What you have to do: Beginning with the first line, copy out each line of the material until the line containing "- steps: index" has been copied as well.

Data provided:
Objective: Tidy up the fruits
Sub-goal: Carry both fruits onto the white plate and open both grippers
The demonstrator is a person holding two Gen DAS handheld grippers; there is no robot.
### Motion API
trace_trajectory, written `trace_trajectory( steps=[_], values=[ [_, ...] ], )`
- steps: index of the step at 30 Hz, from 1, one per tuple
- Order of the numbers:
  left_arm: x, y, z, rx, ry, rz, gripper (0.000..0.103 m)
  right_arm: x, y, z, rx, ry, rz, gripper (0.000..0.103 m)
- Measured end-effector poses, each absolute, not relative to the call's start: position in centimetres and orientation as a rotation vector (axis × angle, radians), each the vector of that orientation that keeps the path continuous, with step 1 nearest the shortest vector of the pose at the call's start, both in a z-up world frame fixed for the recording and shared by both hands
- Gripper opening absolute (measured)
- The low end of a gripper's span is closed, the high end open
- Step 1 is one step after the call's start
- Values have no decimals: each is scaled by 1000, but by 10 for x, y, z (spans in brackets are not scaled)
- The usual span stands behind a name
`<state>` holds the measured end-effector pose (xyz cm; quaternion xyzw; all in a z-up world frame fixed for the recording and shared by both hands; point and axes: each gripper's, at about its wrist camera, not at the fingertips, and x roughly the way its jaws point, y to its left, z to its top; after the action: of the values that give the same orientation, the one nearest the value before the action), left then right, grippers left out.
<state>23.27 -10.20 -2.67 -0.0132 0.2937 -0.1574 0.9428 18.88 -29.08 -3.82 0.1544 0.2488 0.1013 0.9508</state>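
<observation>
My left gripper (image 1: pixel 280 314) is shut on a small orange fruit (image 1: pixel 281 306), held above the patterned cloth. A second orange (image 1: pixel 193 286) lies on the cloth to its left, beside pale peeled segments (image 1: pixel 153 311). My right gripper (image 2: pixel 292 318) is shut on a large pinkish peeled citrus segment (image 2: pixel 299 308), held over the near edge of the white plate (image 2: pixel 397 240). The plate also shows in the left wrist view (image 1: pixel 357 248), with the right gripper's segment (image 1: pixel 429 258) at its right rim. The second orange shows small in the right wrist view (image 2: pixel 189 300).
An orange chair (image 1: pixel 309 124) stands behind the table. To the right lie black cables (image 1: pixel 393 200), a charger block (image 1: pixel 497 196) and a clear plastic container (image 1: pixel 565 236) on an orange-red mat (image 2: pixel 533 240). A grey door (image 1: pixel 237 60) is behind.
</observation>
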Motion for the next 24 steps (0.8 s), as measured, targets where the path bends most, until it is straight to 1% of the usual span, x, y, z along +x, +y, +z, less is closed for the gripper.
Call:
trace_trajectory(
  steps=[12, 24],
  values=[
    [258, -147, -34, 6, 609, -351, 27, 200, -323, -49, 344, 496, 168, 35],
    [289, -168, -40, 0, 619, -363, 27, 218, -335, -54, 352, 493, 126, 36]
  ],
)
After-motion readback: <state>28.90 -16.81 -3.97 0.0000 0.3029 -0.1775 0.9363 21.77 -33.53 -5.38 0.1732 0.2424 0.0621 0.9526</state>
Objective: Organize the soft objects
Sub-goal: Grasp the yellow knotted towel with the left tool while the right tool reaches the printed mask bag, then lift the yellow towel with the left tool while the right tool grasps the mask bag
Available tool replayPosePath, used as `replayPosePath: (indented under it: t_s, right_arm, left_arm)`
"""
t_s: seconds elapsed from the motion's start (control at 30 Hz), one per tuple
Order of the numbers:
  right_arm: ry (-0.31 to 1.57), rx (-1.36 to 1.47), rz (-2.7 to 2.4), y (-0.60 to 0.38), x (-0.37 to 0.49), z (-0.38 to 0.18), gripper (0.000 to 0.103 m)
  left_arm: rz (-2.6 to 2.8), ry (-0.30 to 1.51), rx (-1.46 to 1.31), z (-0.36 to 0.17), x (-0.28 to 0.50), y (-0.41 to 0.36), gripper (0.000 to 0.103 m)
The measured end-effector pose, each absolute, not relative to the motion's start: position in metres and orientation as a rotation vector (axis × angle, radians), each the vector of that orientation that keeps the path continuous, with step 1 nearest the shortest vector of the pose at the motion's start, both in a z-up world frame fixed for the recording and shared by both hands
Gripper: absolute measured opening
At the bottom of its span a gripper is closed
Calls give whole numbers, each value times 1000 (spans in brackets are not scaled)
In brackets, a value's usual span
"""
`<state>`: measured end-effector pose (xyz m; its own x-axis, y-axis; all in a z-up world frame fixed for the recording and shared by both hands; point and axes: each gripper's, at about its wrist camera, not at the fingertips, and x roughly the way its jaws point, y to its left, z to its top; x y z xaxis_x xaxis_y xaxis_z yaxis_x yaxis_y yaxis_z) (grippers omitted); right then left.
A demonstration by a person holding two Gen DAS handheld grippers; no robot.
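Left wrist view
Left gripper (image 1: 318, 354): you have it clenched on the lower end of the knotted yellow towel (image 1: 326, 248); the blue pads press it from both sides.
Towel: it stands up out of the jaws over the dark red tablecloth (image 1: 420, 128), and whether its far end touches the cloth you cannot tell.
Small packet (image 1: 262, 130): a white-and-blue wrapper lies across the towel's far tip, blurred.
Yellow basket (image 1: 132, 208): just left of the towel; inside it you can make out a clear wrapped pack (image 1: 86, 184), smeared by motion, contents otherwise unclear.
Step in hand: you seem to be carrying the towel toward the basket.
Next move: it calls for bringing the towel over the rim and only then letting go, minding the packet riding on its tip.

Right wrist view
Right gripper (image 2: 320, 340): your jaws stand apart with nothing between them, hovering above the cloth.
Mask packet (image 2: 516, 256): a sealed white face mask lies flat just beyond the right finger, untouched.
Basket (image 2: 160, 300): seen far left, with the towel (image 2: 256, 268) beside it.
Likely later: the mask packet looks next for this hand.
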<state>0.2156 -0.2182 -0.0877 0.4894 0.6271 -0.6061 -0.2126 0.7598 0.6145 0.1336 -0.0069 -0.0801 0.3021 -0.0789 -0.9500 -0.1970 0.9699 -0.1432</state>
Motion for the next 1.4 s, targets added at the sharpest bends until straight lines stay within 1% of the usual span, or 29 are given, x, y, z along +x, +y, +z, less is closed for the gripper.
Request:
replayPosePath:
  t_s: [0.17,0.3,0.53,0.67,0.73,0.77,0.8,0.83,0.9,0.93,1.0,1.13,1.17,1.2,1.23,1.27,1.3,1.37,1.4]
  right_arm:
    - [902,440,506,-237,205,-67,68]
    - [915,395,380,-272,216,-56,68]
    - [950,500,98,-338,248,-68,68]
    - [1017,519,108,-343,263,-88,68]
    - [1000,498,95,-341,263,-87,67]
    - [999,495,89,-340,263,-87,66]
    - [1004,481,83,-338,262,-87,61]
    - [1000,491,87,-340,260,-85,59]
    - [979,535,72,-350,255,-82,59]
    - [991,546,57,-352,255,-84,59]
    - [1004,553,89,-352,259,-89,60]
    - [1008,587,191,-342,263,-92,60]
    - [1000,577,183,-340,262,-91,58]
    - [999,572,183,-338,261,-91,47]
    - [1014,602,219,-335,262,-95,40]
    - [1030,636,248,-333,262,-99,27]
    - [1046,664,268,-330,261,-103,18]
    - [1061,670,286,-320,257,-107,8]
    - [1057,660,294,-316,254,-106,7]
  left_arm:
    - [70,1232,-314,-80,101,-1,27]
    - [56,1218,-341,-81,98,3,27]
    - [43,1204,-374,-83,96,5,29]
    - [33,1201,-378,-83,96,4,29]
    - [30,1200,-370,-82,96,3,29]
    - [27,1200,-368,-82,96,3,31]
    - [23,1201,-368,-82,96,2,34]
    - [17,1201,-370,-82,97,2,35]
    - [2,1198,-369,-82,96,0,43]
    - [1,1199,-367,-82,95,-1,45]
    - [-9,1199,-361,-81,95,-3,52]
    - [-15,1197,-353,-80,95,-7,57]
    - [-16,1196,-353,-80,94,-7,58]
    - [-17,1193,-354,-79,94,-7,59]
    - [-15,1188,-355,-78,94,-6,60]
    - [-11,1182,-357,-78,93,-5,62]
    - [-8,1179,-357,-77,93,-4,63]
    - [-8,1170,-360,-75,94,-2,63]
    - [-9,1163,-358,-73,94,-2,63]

Exercise result:
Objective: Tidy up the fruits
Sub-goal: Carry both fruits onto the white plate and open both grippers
The demonstrator is a person holding two Gen DAS handheld grippers; there is no robot.
### Motion API
trace_trajectory, written `trace_trajectory( steps=[_], values=[ [_, ...] ], )`
- steps: index of the step at 30 Hz, from 1, one per tuple

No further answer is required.